I don't own Twilight!

Why Vampires Shouldn't Have Lab Partners

Chapter 1

I had never conceived I would be having this conversation with Carlisle. We didn't normally go on like this. This time it was something I really wanted and I knew I was ready for. I wished he would understand.

"I know it is dangerous but, I am under control. I haven't hurt anyone. I have been around people for years, I can do it!" I looked pleadingly.

He gave me the look he always gave me when I needed to be quiet, he would think about it. "Little Tabitha, it would be too dangerous. It could reveal everything!" He kept calm even while talking to me. His 300 year experience gave him wisdom to keep that way. "It is not safe!"

"Taby!" Alice called to me as she ran in the room smiling from ear to ear. She hugged me in a way I wouldn't have expected. She picked up my Red's hat I was wearing on top of my braids. Trying to hide her obvious happiness we only experienced when a good vision had come to her. She smirked at me. "Your wearing this again." I stared at her with a look that must have been readable. At least she wasn't Ed, I could never hide anything from him. I just happened to look predictable. "No it isn't about the slumber party!"

"Then what?"

"You will find out in time."

"You don't have to be so mysterious." I joked at her as she grabbed her school bag. She bounded over to Jasper and kissed him. I smiled at them then looked away to give them privacy. I looked at Carlisle. "So I guess I am not going!"

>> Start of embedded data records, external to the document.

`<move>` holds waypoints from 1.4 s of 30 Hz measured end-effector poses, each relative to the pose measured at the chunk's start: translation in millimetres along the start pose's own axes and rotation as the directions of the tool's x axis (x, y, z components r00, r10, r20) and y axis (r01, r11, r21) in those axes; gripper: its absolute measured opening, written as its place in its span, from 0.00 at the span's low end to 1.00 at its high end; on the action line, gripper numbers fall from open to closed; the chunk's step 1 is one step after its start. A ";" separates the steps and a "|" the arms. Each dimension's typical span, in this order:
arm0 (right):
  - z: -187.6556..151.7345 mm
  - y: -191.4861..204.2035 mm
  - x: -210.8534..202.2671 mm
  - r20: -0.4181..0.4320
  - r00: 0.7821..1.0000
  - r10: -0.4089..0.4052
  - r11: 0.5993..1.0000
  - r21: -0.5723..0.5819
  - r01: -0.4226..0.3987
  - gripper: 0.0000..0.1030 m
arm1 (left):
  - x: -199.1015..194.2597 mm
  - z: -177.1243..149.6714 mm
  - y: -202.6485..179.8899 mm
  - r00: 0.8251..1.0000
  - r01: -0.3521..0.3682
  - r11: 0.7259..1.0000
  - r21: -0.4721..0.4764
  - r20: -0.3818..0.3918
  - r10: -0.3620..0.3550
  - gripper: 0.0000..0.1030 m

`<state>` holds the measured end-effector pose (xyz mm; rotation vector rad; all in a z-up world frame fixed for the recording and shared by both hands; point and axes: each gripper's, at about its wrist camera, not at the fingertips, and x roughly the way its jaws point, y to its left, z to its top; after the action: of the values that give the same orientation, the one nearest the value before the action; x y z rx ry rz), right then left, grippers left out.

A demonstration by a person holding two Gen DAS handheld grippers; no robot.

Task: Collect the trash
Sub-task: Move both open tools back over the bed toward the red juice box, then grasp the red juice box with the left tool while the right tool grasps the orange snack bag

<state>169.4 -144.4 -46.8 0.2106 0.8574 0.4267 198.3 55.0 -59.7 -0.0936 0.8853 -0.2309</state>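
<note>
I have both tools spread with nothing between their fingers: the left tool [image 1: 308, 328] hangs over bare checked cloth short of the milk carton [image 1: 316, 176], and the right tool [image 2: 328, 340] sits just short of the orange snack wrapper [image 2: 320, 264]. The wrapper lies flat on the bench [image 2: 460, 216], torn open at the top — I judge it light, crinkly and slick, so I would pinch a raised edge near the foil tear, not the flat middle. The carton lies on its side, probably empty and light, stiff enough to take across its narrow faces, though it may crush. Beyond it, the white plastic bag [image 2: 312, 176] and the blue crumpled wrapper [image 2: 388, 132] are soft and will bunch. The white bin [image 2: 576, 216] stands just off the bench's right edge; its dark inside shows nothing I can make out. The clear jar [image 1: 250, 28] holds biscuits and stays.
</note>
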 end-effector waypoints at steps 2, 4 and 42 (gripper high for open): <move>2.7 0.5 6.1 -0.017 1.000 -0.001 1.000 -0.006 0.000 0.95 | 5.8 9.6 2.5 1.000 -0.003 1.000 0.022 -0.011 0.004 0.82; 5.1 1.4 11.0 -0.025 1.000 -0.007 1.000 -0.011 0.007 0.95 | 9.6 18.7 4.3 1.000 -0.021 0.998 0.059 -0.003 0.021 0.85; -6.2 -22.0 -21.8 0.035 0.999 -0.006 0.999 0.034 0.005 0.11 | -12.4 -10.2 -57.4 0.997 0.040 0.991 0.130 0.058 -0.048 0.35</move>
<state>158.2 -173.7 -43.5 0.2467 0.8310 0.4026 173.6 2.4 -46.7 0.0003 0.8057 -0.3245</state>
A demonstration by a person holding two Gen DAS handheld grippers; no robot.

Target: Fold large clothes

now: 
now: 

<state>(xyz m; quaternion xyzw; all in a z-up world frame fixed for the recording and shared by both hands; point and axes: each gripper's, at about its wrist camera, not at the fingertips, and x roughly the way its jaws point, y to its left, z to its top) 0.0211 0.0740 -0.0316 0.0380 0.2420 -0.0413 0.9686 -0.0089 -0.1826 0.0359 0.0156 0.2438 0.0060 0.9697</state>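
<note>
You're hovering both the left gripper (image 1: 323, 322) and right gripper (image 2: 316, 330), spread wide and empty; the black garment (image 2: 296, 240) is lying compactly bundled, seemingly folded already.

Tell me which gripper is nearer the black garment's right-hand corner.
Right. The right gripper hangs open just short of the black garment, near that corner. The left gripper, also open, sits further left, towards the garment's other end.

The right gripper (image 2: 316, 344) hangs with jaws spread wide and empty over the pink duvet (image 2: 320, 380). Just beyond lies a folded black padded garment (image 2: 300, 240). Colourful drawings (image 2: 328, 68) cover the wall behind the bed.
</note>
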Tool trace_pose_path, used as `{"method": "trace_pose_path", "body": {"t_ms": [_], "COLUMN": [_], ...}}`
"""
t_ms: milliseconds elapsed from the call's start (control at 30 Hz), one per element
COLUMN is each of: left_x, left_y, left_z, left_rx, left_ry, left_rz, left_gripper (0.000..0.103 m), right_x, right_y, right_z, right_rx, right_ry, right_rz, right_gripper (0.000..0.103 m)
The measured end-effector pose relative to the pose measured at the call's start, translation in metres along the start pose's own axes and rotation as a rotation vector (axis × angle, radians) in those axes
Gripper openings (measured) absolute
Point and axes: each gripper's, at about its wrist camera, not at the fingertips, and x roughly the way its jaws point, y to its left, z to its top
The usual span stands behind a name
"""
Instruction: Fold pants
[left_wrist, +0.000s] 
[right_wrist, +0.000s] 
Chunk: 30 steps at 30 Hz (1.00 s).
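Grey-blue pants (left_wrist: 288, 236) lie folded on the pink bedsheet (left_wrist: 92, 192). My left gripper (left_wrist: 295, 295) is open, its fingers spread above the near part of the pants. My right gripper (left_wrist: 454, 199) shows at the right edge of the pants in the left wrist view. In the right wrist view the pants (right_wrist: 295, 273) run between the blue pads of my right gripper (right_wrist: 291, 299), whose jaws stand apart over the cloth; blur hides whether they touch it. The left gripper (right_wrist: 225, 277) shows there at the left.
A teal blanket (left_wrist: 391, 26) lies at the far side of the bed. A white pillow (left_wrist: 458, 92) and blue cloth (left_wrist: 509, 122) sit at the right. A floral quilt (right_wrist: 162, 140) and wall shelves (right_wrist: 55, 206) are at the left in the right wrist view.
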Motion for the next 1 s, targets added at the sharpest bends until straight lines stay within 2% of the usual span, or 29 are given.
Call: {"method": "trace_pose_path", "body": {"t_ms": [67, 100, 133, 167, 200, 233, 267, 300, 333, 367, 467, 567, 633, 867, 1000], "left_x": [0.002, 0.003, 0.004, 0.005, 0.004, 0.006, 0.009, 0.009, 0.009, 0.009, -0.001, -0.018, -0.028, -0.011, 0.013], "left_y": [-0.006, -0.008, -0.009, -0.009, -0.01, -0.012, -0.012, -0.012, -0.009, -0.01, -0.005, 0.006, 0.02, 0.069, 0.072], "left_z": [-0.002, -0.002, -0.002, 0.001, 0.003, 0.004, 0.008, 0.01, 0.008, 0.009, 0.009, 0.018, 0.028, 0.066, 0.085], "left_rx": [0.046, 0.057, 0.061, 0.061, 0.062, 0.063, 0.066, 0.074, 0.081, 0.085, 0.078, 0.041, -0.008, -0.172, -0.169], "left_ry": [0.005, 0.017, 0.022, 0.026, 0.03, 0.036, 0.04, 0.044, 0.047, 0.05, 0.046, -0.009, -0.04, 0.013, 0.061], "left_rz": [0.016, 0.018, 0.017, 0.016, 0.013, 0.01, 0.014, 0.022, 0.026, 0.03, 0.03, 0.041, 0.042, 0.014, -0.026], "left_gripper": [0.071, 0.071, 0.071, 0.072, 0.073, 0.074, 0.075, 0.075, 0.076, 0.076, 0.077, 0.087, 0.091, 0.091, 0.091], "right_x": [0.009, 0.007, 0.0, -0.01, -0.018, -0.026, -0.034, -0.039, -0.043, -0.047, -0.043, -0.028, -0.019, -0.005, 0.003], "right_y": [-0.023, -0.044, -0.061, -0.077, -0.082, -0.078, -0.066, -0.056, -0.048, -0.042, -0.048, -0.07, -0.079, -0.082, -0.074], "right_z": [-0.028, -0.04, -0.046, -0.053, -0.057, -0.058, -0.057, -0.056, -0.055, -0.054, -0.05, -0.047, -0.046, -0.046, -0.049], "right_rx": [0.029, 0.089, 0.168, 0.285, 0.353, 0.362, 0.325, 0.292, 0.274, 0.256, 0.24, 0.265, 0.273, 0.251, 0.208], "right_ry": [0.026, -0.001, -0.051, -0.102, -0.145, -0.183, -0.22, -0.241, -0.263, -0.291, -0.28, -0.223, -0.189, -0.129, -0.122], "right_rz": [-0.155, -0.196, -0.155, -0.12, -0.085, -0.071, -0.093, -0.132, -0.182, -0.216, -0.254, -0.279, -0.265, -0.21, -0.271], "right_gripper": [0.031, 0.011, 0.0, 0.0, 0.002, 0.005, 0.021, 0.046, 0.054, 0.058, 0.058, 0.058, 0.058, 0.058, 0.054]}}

"No Little Tabitha, it is too risky." He looked at the bag he was packing for himself for work. "Tell that girl, Stella you can't go!"

"Fine!" I grabbed my banana yellow bag. Esme kissed me on the cheek.

"Don't forget a rain coat! Have fun Little Tabitha!" Esme always had a bright attitude about everything. Even stuff as stupid as Junior High.

"I will mom!" I made myself look convincing. She didn't know whether to believe me or not. As a vampire, I was one of those few who have gifts. I have the gift of convincing others of my emotion. Rosie says it is the gift of acting. I agree with Emmet more on his terminology, the gift of lying.

I got my bike out of the garage. I looked longingly at the mustang I was going to drive the year I was supposed to be 16 here. For now I just had to either ride with my family or ride my bike to that hell hole most define as Junior High. I hated that place. I had been to many, but this one I found most grotesque. Other Junior High's had the exact same type of puberty filled, zit faced, hormonal teenagers. This one had on the other hand, a line I couldn't cross in the cafeteria. The line that I as a Cullen was forbidden to cross. It would break the treaty and bye, bye Taby!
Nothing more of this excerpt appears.